Você está na página 1de 1

Por anos considerei Eyes Wide Shut homólogo ao Gertrud, um filme que teria tido

nos anos 1990 um papel semelhante ao que o Dreyer teve nos anos 1960 (e
que Coisas Secretas teria nos anos 2000): "ao mesmo tempo narrativa do sonho e
sessão de análise", fruto de anos e anos do exílio de um americano que acabou
absorvendo a cultura e principalmente o humor do velho continente, um cineasta
de uma intransigência absurda para com a sua arte que no momento em que fez o
seu último filme lançou um olhar espirituoso sobre a castidade dos seus
protagonistas (conterrâneos seus, nova-iorquinos), a qual é claramente encarada
como atraso cultural - vide as modelos, ao que tudo indica procedentes do velho
mundo, que flertam com o Dr. Bill enquanto o galanteador Sandor Szavost, essa
entidade da velha Europa, corteja sua esposa Alice. Culturalmente, socialmente e
esteticamente é impossível não vê-lo como uma grande obra anacrônica, um avanço
terminal de um legado cultural, científico e técnico muito mais próximo do autor
de Två människor que do de Home From the Hill.

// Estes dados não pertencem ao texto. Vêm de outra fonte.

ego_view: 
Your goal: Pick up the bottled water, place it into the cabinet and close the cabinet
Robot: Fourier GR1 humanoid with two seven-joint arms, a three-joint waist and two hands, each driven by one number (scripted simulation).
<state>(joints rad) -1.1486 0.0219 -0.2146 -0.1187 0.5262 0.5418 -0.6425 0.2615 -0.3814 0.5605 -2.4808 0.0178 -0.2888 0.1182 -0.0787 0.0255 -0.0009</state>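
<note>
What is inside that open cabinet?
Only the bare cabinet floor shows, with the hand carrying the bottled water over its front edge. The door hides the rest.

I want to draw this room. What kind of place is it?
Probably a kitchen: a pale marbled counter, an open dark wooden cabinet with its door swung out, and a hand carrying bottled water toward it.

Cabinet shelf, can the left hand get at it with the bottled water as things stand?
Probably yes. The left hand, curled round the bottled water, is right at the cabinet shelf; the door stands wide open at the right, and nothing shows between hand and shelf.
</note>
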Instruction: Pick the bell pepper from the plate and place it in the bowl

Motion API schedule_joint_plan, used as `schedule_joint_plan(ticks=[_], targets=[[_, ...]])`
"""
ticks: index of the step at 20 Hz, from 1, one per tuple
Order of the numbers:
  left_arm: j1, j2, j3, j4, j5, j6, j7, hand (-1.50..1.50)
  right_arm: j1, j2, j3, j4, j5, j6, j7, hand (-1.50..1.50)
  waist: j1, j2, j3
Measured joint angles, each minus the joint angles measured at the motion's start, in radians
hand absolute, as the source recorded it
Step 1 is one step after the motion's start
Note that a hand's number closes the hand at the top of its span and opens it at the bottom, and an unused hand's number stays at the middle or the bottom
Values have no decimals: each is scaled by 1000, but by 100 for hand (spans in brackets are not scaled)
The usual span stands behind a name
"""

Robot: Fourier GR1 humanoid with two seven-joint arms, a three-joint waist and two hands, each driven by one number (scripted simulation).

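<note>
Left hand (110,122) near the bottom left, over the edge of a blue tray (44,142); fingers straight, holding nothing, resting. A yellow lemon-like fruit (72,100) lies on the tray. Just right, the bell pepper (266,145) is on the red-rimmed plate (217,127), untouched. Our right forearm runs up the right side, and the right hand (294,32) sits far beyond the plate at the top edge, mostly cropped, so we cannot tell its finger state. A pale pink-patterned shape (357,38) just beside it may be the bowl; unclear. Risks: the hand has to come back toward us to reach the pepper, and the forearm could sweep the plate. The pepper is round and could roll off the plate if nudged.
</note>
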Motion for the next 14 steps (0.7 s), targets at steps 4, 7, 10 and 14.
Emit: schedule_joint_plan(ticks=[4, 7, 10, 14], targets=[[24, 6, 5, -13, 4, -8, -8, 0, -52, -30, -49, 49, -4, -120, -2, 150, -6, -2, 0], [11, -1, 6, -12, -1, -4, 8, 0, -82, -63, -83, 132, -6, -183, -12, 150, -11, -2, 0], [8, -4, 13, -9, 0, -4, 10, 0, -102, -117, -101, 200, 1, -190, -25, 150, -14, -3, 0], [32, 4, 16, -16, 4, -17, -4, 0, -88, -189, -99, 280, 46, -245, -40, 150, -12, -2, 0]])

Conversando com um amigo um dia desses, não coincidentemente um especialista
em Kubrick, dei-me conta de que essa semelhança entre os filmes de Kubrick e
Dreyer é menos tonal do que estrutural: fiquei sabendo nessa conversa que o
Kubrick dizia que para estruturar um filme você só precisa de "five or six non-
submersible units", o equivalente ao "three great scenes and no bad scenes" do
Hawks. É daí que vem essa impressão de deslizamento, essa fluência tão específica
que Dreyer confere aos blocos compactos de Gertrud, e que Kubrick produz nas
passagens de uma sequência hiper-suturada a outra em Eyes Wide Shut: os
encadeamentos entre esses blocos-sequências parecem feitos com as principais
cenas já isoladas desde a concepção inicial do filme, como se o filme não tivesse
outra forma de se organizar que ao redor dessas cenas. Daí essa consistência
ritualística, essas simetrias que os filmes cultivam e colhem sistematicamente no
interior de suas construções, de forma que as cenas "não tão boas", ainda que "não
ruins", dão o contexto para as "grandes cenas", ou supostamente muito boas (afinal
de contas é nesse contexto, e não em outro, que tais cenas possuem essas
qualidades). Os filmes se organizam formalmente ao redor dessas grandes cenas (é
o que ocorre nos grandes filmes), ao invés de se reduzirem a elas
contingencialmente (como ocorre com os filmes medíocres).
Uma última palavra sobre o anacronismo (igualmente presente em um filme tão
pouco e mal falado como o Cassandra's Dream, estupendo, o melhor que Allen fez
até aqui): é ele que assegura a verdadeira contemporaneidade, aquela que
caracteriza a permanência de uma imagem dos anos 1990 (as caminhadas do Tom
Cruise por Nova York) ou dos anos 2000 (Nathalie e Sandrine esperando o metrô)
nos dias de hoje. Cenas soltas, poder-se-ia dizer que não verdadeiramente
"grandes". Pois há também isto: o verdadeiro conhecimento de um filme - ou seja, o
conhecimento do seu todo - altera a percepção linear dele.